== Provided data ==
────────

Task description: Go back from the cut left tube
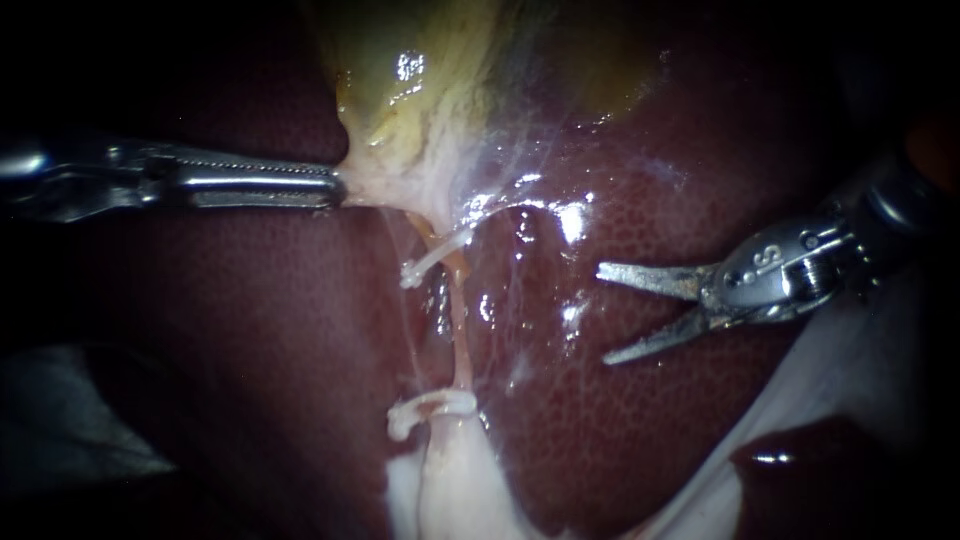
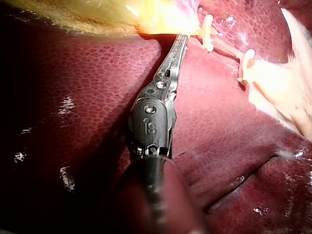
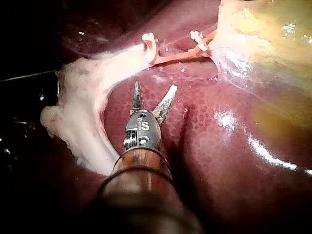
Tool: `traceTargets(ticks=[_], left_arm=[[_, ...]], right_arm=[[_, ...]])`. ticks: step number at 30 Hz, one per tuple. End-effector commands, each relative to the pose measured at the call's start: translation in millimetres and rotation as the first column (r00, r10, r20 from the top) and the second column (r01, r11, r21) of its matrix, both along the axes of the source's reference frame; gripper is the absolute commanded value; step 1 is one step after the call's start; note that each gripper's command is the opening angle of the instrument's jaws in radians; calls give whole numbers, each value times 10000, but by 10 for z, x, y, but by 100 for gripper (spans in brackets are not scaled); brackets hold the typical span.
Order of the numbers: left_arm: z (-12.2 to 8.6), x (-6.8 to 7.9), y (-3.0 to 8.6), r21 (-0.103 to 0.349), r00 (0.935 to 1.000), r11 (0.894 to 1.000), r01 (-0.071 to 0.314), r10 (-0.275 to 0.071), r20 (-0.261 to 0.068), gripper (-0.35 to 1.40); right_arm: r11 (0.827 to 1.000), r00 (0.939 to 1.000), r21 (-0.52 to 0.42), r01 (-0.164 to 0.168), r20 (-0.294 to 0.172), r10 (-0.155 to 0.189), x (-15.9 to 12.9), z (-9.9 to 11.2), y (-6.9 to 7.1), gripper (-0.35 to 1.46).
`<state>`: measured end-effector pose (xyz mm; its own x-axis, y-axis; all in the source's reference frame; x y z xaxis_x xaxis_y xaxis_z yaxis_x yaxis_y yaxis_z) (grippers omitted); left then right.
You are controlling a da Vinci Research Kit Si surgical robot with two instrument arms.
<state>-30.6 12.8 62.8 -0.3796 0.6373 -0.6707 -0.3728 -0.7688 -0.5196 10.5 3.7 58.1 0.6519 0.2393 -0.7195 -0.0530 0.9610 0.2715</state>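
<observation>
The left tube lies cut in two: a pale upper stump (image 1: 422,264) hangs under the gallbladder (image 1: 430,80), and a curled lower stump (image 1: 420,405) sits on white tissue. Beside them on the right a thin orange tube (image 1: 461,325) runs whole between the two ends. My right instrument (image 1: 603,314) hovers over the liver to the right of the tubes, its two blades open and empty, well apart from the stumps (image 3: 148,46). My left instrument (image 1: 336,188) has its jaws shut on the gallbladder's pale lower end (image 2: 181,30), holding it leftward.
Dark red liver (image 1: 650,430) fills the field around the tubes. White fatty tissue (image 1: 450,490) spreads from the lower stump toward the near edge. A pale sheet (image 1: 830,400) lies at the lower right under my right instrument's shaft.
</observation>
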Motion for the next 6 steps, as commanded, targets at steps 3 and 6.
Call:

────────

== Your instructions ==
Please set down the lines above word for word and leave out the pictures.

== Output for this task ==
Task description: Go back from the cut left tube
Tool: `traceTargets(ticks=[_], left_arm=[[_, ...]], right_arm=[[_, ...]])`. ticks: step number at 30 Hz, one per tuple. End-effector commands, each relative to the pose measured at the call's start: translation in millimetres and rotation as the first column (r00, r10, r20 from the top) and the second column (r01, r11, r21) of its matrix, both along the axes of the source's reference frame; gripper is the absolute commanded value; step 1 is one step after the call's start; note that each gripper's command is the opening angle of the instrument's jaws in radians; calls give whole numbers, each value times 10000, but by 10 for z, x, y, but by 100 for gripper (spans in brackets are not scaled); brackets hold the typical span.
Order of the numbers: left_arm: z (-12.2 to 8.6), x (-6.8 to 7.9), y (-3.0 to 8.6), r21 (-0.103 to 0.349), r00 (0.935 to 1.000), r11 (0.894 to 1.000), r01 (-0.071 to 0.314), r10 (-0.275 to 0.071), r20 (-0.261 to 0.068), gripper (-0.35 to 1.40); right_arm: r11 (0.827 to 1.000), r00 (0.939 to 1.000), r21 (-0.52 to 0.42), r01 (-0.164 to 0.168), r20 (-0.294 to 0.172), r10 (-0.155 to 0.189), x (-15.9 to 12.9), z (-9.9 to 11.2), y (-6.9 to 7.1), gripper (-0.35 to 1.46).
`<state>`: measured end-effector pose (xyz mm; its own x-axis, y-axis; all in the source's reference frame; x y z xaxis_x xaxis_y xaxis_z yaxis_x yaxis_y yaxis_z) (grippers omitted); left then right.
You are controlling a da Vinci Research Kit Si surgical robot with two instrument arms.
<state>-30.6 12.8 62.8 -0.3796 0.6373 -0.6707 -0.3728 -0.7688 -0.5196 10.5 3.7 58.1 0.6519 0.2393 -0.7195 -0.0530 0.9610 0.2715</state>
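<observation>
The left tube lies cut in two: a pale upper stump (image 1: 422,264) hangs under the gallbladder (image 1: 430,80), and a curled lower stump (image 1: 420,405) sits on white tissue. Beside them on the right a thin orange tube (image 1: 461,325) runs whole between the two ends. My right instrument (image 1: 603,314) hovers over the liver to the right of the tubes, its two blades open and empty, well apart from the stumps (image 3: 148,46). My left instrument (image 1: 336,188) has its jaws shut on the gallbladder's pale lower end (image 2: 181,30), holding it leftward.
Dark red liver (image 1: 650,430) fills the field around the tubes. White fatty tissue (image 1: 450,490) spreads from the lower stump toward the near edge. A pale sheet (image 1: 830,400) lies at the lower right under my right instrument's shaft.
</observation>
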Motion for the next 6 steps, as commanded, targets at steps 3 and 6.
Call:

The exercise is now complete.